Dieser Beitrag hat 5 Kommentare

  1. Vielen Dank für diese Verlosung. Wenn es jetzt dann in der Schule wieder zur Sache geht, würden wir diese Plauderkärtchen gut gebrauchen können!

  2. danke für die vielen tollen Tipps und Infos. solche Plauderkärtchen finde ich supertoll und hilfreich für Kinder jeden Alters. Schulkinder und auch bereits kleine Kinder brauchen Gespräche.
    danke für die Gewinnmöglichkeit, würde die Kärtchen in den, von mir ehrenamtlich betreuten Lese- und Spielgruppen einsetzen.
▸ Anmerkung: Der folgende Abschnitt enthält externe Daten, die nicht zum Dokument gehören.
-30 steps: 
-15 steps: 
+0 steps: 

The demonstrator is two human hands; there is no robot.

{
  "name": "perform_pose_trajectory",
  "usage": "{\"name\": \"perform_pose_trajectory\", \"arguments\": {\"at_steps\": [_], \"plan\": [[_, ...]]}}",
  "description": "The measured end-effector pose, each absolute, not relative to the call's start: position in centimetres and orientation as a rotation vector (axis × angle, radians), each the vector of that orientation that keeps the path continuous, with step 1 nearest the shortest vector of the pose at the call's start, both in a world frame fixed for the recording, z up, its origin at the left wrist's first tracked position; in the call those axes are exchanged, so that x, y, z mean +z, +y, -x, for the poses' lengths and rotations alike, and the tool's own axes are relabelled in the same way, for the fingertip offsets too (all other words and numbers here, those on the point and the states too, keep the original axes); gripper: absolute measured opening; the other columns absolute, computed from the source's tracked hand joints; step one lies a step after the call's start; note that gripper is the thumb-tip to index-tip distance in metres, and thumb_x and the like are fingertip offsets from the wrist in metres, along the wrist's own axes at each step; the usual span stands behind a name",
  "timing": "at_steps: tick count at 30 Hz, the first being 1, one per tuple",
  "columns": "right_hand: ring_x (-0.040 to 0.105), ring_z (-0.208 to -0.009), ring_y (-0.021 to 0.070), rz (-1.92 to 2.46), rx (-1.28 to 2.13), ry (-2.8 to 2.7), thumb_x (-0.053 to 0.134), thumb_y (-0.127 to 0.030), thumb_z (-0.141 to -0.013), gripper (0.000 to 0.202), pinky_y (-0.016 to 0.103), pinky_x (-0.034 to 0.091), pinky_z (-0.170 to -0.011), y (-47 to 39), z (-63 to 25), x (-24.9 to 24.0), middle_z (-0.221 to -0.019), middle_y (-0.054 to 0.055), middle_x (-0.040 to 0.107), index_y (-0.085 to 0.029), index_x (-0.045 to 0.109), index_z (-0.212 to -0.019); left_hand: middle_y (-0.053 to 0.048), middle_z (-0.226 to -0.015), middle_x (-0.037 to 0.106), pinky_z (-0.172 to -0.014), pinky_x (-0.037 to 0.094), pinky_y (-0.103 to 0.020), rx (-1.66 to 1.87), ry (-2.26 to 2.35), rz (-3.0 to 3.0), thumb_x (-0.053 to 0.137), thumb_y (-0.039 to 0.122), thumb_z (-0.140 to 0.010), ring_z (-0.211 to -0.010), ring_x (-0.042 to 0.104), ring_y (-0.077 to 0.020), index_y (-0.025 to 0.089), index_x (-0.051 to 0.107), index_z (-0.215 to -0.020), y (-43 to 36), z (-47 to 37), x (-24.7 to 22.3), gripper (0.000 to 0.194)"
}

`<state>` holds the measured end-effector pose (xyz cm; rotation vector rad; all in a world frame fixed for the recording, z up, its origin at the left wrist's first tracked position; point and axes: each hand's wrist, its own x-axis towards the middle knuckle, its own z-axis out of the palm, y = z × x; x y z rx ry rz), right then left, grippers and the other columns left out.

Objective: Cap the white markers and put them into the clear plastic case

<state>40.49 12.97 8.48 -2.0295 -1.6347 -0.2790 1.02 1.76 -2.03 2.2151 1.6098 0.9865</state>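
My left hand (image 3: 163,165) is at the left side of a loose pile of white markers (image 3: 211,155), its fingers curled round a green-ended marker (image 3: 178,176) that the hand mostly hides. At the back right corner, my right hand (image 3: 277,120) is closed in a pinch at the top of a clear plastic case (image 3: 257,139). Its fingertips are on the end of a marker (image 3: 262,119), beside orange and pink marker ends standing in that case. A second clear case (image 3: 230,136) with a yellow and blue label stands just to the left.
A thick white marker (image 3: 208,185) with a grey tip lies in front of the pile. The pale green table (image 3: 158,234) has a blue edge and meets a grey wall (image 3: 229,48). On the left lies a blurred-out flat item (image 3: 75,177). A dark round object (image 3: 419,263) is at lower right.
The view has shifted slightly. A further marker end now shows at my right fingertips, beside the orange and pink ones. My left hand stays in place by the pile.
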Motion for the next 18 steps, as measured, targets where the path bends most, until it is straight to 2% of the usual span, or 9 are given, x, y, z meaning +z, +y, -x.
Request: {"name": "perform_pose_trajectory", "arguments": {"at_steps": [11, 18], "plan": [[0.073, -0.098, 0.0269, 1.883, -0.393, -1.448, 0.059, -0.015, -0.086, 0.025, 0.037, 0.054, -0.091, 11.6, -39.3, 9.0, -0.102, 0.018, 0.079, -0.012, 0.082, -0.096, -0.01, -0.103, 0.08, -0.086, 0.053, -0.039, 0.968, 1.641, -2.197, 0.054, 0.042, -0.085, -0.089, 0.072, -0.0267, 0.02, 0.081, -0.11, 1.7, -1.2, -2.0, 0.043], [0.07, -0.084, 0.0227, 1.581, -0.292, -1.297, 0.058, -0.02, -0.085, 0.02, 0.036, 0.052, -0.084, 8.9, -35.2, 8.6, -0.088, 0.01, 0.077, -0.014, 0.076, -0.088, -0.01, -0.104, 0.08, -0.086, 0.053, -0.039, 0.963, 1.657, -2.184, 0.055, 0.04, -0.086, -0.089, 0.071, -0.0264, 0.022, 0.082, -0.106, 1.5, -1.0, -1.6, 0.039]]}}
  3. Meine Zwillinge haben gerade mit der Schule begonnen. Danke für die Gewinnchance würde sie gerne mit meinen beiden Kindern ausprobieren.

  4. Ich bin Leiterin einer Jugendgruppe und möchte mit den Plauderkärtchen gerne mit den Kindern und Jugendlichen ins Gespräche kommen. Danke für diesen tollen Tipp!

  5. I found this article really insightful and helpful. The tips on listening, creating structure, and using apps like Super Chill are practical and offer great support for stressed families. Well done!